В крохотной одноместной палате Воропаев осторожно опустил Веру на кровать, а сам уселся на единственный стул. Жуткое состояние ауры стояло перед глазами, мешая сосредоточиться. Первым делом следует остановить угасание, всё остальное ждет.

Защитное заклинание, потребовавшее немало времени и сил, было сметено другой, более могущественной силой, поэтому и не сработала тревога… Он подумает об этом после, не теперь… «Штопка» ауры – он никогда не был силен в этом и по неопытности цеплял «за живое», причиняя девушке еще большие муки. Прости меня, родная, я не нарочно. Потерпи, сейчас это закончится.
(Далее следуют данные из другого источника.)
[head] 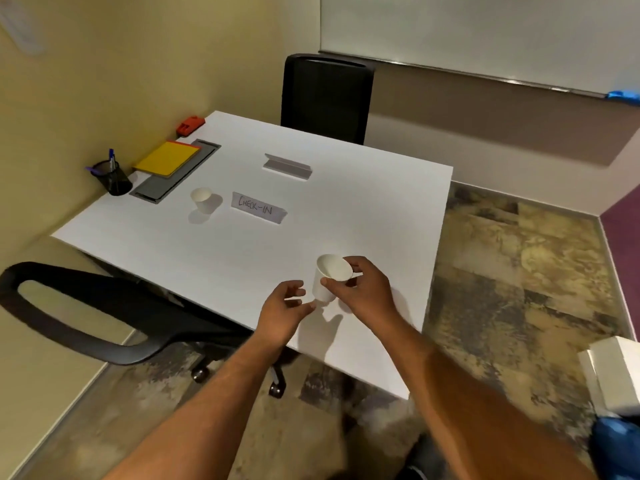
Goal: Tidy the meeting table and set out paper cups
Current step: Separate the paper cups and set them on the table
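- Done so far, judging by layout: one paper cup [201, 199] already stands upright on the white surface [363, 209], far-left part, just beside the "CHECK-IN" card [258, 211].
- Tidy part looks mostly sorted: yellow folder [167, 158] lies on the grey cable tray [175, 171] at the left edge, pen pot [111, 176] near the corner, red item [189, 125] at the far corner. Second folded card [286, 166] sits mid-surface w/ its back to the camera.
- In progress: second cup [329, 278] held at the near-right part of the surface, tilted, mouth toward the camera. Right hand [363, 292] pinches it, thumb on the front wall under the rim, fingers curled round the far side.
- Left hand [285, 306] just beside the cup's base, fingers loosely curled, holding nothing; fingertip prob. near or brushing the base, can't tell if touching.
- Left to do, my guess: set this cup down upright, maybe more cups for other seats. No spare stack in view.
- Hard to make out: whether the cup's base is on the surface or just above it; shadow below suggests lifted, not sure.
- Text on the far card hidden. Red item too small to ID.
- Cut off: white box [614, 372] & blue thing [620, 448] at the right edge on the floor; near chair [104, 306] partly out of frame. Far chair [327, 97] is tucked in behind the surface.
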A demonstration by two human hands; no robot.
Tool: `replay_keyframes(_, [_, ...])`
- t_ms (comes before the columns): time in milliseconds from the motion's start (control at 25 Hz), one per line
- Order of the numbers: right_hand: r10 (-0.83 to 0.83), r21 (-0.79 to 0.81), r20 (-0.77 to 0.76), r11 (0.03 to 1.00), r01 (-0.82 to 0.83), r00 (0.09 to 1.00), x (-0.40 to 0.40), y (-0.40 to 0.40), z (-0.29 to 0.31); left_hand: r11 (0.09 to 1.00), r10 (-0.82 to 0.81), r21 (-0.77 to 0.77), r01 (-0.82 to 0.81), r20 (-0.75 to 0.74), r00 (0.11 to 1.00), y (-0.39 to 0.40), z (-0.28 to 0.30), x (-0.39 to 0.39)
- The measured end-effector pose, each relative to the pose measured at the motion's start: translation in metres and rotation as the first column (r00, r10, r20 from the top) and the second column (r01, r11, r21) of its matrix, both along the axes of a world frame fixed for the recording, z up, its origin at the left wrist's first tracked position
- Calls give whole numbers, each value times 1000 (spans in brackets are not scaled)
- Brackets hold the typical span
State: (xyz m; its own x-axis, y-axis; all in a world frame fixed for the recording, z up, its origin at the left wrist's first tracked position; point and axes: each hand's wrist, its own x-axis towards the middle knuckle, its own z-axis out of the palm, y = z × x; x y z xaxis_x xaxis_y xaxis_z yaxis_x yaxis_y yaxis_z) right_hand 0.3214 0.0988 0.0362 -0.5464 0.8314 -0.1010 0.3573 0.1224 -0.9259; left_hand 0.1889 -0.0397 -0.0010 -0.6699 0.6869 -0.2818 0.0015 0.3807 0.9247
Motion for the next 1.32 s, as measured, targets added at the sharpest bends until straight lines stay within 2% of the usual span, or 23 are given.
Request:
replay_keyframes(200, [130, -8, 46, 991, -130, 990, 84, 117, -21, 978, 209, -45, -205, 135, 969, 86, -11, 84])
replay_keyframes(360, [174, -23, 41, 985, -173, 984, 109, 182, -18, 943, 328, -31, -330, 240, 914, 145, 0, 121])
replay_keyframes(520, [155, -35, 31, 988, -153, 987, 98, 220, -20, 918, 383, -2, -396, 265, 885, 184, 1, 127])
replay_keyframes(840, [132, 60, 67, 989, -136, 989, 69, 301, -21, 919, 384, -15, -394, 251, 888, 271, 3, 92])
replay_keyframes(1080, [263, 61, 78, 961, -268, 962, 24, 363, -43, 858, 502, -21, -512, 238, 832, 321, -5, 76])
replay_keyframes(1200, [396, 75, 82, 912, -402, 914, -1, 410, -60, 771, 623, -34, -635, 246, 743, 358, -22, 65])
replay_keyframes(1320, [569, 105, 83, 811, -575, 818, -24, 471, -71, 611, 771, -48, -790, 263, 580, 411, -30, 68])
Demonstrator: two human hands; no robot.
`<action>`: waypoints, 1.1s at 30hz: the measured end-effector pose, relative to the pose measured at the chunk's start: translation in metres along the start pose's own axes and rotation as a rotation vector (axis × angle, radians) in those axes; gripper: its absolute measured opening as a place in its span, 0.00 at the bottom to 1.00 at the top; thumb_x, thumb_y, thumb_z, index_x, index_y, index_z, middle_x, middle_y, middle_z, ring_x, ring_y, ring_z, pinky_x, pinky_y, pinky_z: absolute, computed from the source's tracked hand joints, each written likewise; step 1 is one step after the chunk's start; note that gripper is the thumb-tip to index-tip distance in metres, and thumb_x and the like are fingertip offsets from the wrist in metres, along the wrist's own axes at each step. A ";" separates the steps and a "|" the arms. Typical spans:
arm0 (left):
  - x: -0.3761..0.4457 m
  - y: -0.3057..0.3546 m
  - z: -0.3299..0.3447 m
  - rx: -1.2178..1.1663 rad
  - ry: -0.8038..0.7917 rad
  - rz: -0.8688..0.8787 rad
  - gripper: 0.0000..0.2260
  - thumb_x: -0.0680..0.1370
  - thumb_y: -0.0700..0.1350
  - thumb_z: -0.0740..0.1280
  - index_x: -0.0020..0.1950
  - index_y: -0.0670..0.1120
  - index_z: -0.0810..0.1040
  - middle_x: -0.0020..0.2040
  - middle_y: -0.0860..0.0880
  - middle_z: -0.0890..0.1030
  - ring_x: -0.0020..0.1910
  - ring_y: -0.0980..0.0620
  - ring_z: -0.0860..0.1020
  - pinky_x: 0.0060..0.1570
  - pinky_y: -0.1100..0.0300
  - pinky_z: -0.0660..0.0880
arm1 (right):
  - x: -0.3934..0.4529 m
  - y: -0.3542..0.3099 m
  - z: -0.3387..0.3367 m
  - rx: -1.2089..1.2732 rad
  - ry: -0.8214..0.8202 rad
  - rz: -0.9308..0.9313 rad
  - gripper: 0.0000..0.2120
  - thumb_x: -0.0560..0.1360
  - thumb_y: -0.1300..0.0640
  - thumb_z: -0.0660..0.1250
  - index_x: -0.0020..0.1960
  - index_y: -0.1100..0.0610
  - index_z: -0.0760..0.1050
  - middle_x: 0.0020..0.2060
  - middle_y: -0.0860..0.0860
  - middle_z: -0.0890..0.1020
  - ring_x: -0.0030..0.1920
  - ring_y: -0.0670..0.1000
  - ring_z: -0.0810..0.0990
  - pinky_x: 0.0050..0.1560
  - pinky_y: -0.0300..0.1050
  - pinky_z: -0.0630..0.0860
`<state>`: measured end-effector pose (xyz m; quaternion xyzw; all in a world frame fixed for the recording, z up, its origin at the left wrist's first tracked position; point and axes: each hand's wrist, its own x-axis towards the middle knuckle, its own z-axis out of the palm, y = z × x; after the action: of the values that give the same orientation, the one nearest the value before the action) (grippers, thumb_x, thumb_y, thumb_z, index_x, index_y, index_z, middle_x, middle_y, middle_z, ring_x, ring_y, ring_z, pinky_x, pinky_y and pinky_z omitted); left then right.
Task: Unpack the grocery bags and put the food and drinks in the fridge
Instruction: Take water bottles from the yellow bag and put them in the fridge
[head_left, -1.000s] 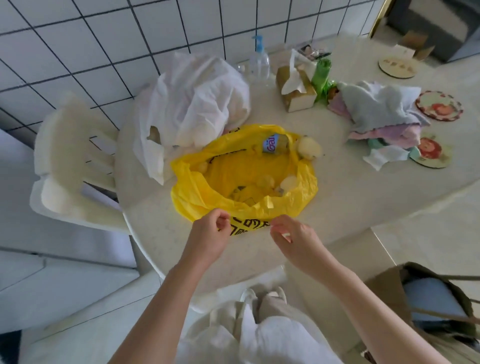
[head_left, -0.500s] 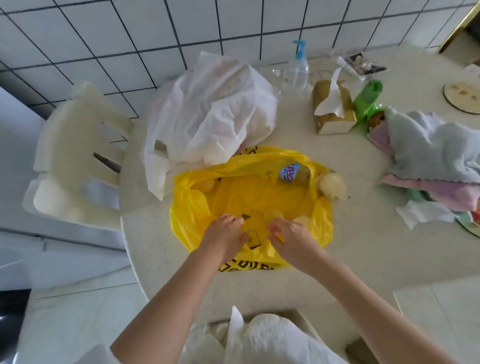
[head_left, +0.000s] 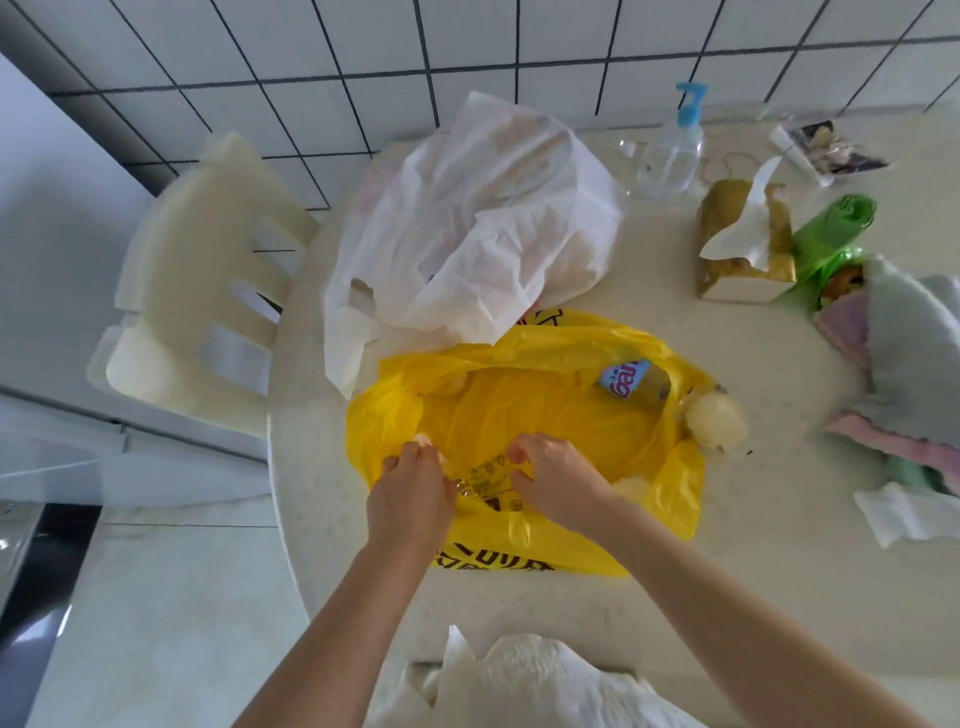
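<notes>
- Two hands, left hand (head_left: 410, 501) and right hand (head_left: 558, 488), have fingers pinching the near rim of the crumpled yellow plastic grocery bag (head_left: 545, 415) lying on the pale counter (head_left: 753, 545).
- Risk: tugging the thin film may roll the round pale fruit (head_left: 716, 421) at the bag's right edge away.

Little can be read. A light-blue label (head_left: 625, 378) on a packet inside the yellow bag (head_left: 519, 410), toward two o'clock of the bag, carries red letters that look like "Gan", cut off by a fold. Black printing (head_left: 491, 563) runs along the bag's near edge at six o'clock, with small symbols (head_left: 488, 475) between the hands, all too crumpled to read.
</notes>
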<state>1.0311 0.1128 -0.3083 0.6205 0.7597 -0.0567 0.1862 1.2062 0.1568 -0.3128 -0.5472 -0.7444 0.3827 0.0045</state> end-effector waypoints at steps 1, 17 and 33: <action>0.000 -0.001 -0.001 -0.020 -0.003 -0.042 0.17 0.81 0.50 0.60 0.68 0.44 0.70 0.65 0.46 0.72 0.61 0.46 0.74 0.54 0.55 0.75 | 0.005 0.001 -0.002 -0.006 -0.003 0.002 0.12 0.79 0.55 0.61 0.61 0.56 0.73 0.55 0.52 0.78 0.52 0.52 0.78 0.50 0.47 0.79; 0.022 0.025 0.014 -0.064 -0.158 -0.280 0.33 0.78 0.57 0.65 0.77 0.48 0.53 0.76 0.35 0.50 0.68 0.35 0.70 0.62 0.49 0.74 | 0.052 0.047 -0.075 -0.216 0.153 0.117 0.26 0.78 0.58 0.63 0.74 0.55 0.60 0.72 0.55 0.66 0.71 0.60 0.64 0.67 0.57 0.66; 0.039 0.026 0.025 -0.029 -0.076 -0.143 0.43 0.75 0.58 0.69 0.79 0.49 0.46 0.79 0.41 0.50 0.74 0.42 0.64 0.67 0.51 0.70 | 0.078 0.086 -0.098 -0.333 -0.003 0.257 0.46 0.72 0.51 0.71 0.78 0.47 0.42 0.73 0.56 0.63 0.67 0.66 0.68 0.63 0.60 0.71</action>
<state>1.0549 0.1468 -0.3415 0.5594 0.7951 -0.0822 0.2193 1.2864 0.2849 -0.3253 -0.6302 -0.7216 0.2524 -0.1360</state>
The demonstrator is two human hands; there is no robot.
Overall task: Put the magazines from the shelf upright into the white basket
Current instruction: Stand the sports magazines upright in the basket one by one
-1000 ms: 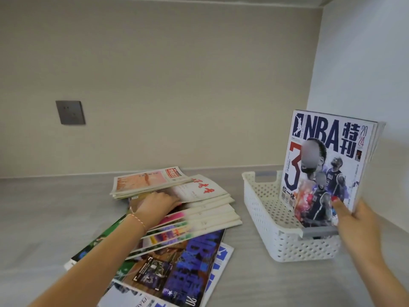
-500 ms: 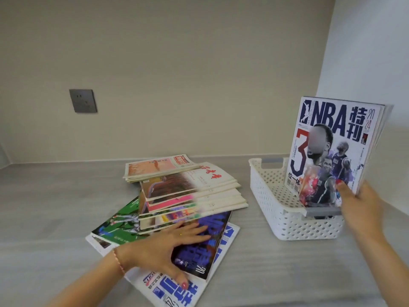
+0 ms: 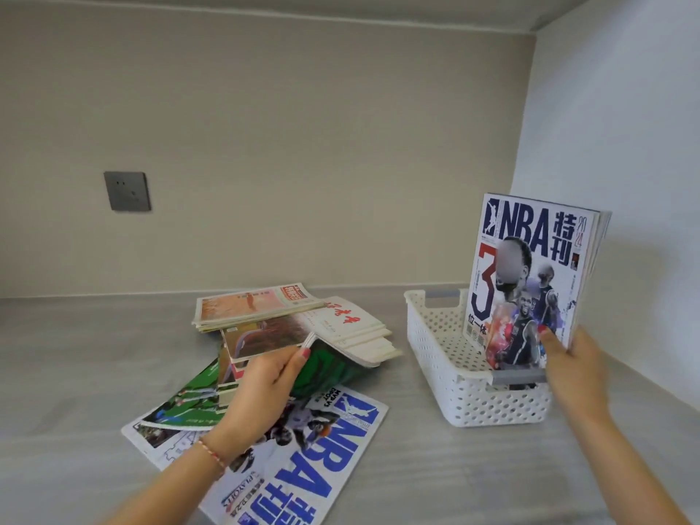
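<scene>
— What have you got in your right hand (image 3: 572, 363)?

— A few magazines (image 3: 530, 274) standing upright in the white basket (image 3: 450, 380). My fingers are closed on their lower right edge, thumb on the front cover. The front one has a white cover with "NBA" in dark blue, a big red and blue 3, and basketball players. The bundle stands at the right end of the basket and tilts a little to the right.

— And the left hand (image 3: 261, 388)?

— It is pinching the near edge of the loose pile (image 3: 303, 327) on the shelf (image 3: 75, 373). My thumb and fingers grip a few magazines and hold that edge off the ones below, so a dark green cover (image 3: 325, 369) shows underneath. A thin red string bracelet (image 3: 212, 452) is on that wrist.

— Where is the pile from the basket?

— Just left of it, apart, with bare shelf between. The top magazines are pale with orange pictures and red lettering. Under them a green-covered one (image 3: 182, 399) sticks out to the left, and nearest me a large white one with blue "NBA" letters (image 3: 314, 464) lies flat.

— Anything else there?

— A grey wall socket (image 3: 127, 191) on the beige back wall (image 3: 303, 145), well above the shelf.
</scene>
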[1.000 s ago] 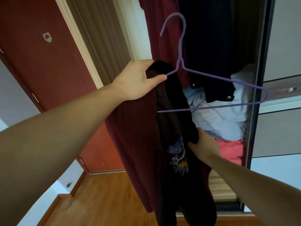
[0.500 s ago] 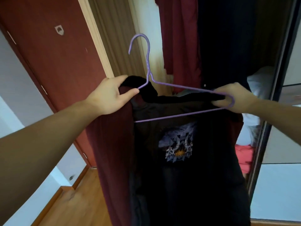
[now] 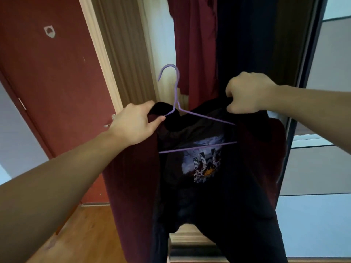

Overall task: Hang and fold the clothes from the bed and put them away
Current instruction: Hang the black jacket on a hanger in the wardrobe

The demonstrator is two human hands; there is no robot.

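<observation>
While both arms reach forward from the bottom corners of the head view, 2 bare hands hold a black T-shirt (image 3: 205,196) and a purple wire hanger (image 3: 199,147) up in front of an open wardrobe.

The left hand (image 3: 134,123) grips the shirt's bunched collar edge, with the thumb pressed on the near side of the cloth and the other fingers curled behind it. Just past that thumb tip, the hanger's twisted neck rises from the fabric, and its hook curves upward above the fingers, free of any rail.

The right hand (image 3: 247,93) is closed into a fist around the shirt's other shoulder, knuckles up, fingers tucked into the cloth. It sits higher than the left hand. Below and to the inner side of these fingers, the hanger's sloping arm disappears under the fabric; its far end is hidden, so I cannot tell whether the fingers also hold the wire.

Between the 2 hands, the shirt hangs down with the hanger's bottom bar crossing its chest on the near side. Beneath that bar is a printed graphic (image 3: 206,165) in pale blue, white and orange.

Beyond the fingers hang a maroon garment (image 3: 195,44) and a dark navy garment (image 3: 245,40). Left of the left hand stands a reddish-brown door (image 3: 49,76), and under the left forearm lies a wooden floor (image 3: 91,236). Right of the right hand is a grey wardrobe sliding door (image 3: 322,168).
</observation>
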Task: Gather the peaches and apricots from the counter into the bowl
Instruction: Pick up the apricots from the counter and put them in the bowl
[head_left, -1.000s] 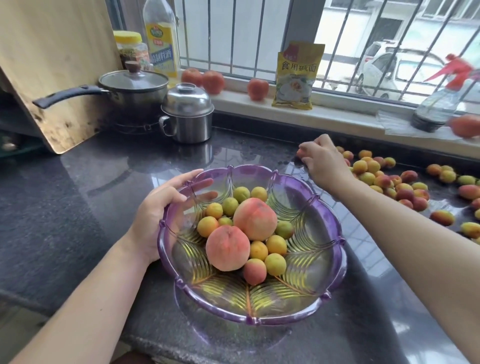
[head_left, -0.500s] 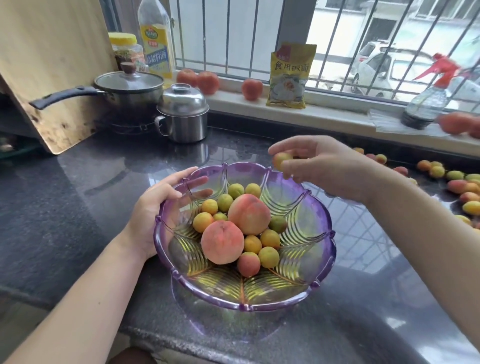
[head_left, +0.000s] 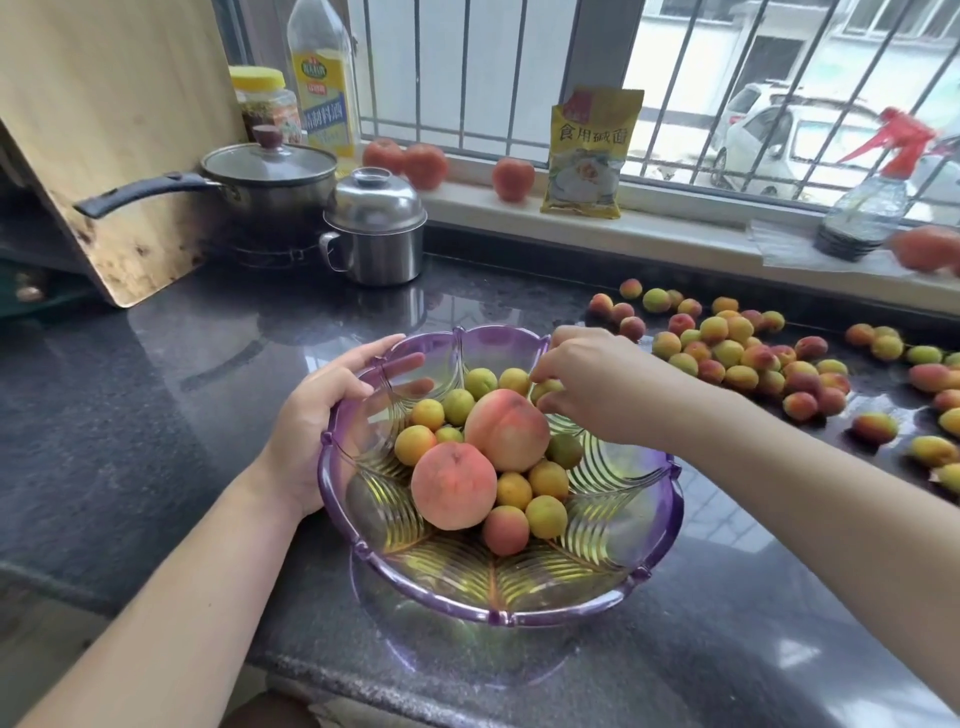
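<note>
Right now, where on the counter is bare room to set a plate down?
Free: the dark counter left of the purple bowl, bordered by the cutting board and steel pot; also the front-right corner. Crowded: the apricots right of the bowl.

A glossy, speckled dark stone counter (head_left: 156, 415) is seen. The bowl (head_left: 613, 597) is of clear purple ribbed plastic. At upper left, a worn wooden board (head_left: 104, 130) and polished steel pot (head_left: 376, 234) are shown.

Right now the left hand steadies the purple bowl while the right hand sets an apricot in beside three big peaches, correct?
Not quite: the head view shows two big peaches in the purple bowl, not three. The left hand steadies it; the right hand sets an apricot in.
</note>
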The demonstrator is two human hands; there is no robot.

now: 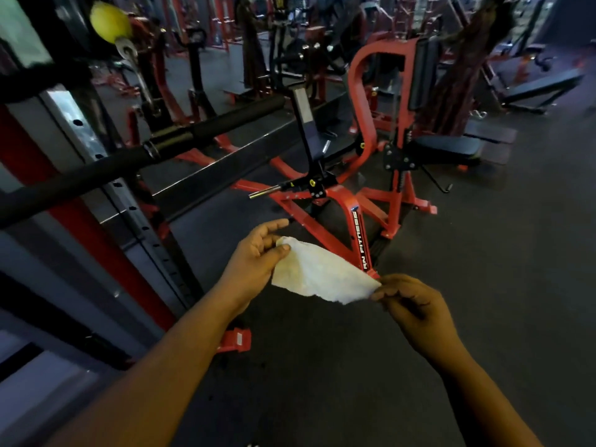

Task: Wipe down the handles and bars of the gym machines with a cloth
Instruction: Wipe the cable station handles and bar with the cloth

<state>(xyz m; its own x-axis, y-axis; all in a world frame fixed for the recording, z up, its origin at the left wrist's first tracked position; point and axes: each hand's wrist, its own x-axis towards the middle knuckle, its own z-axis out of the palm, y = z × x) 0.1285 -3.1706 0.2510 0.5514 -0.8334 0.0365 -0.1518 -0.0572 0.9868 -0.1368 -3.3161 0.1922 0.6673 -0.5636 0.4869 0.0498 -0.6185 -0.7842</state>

Всё, что ему удалось сделать, это ненадолго остановить разрушение. Дыхание Веры выровнялось, но оставалось таким же слабым, едва уловимым. Крохотная победа стоила Артемию львиной доли резерва магии, а ведь предстояло еще очень многое.

Ввалившийся интерн Малышев даже не подозревал, какой жуткой смерти сумел избежать.

- Артемий Петрович…

- Что еще случилось?

- Мы тут под диваном нашли, укатился, наверное, - ковшеобразная лапища интерна что-то сжимала. - Короче, вот. Хрен его знает, чо такое! Посмотрите, вдруг важное.

Пустой флакончик из-под духов или лекарства, без этикеток и надписей.

- Девчонки говорят, что не теряли, - прогнусавил Толян. - Выходит, Веркино…

- Спасибо, Анатолий Геннадьевич. Можно попросить вас об одолжении? – прибегать к внушению зав. терапией не рискнул. - Кто видел, что Соболевой стало плохо?

- Да те, кто был, и видели. Чо от меня-то требуется?

- Скажите им, что Вере стало лучше. Ничего серьезного, переутомление и как следствие обморок. Сюда дорогу забудьте. Спросят обо мне – скажите… ч-черт… что уехал по важному делу. Если возникнут проблемы, звоните, пишите, но ни в коем случае не приходите. Ясно?

Одним из главных достоинств Толяна, способным практически затмить недостатки, было умение не задавать лишних вопросов. Когда дело пахло жареным, простодушный интерн схватывал на лету. «Тормоза долго не живут», - считал Малышев, предпочитая быть газом.

- Как скажете. Я тогда пошел?

- Идите. Удачи.

Одной рукой удерживая холодную руку Веры, Артемий достал телефон другой. Заверил мать, что не произошло ничего серьезного, - та места себе не находила, - после набрал Печорина и попросил срочно зайти. Требовалась помощь не-человека.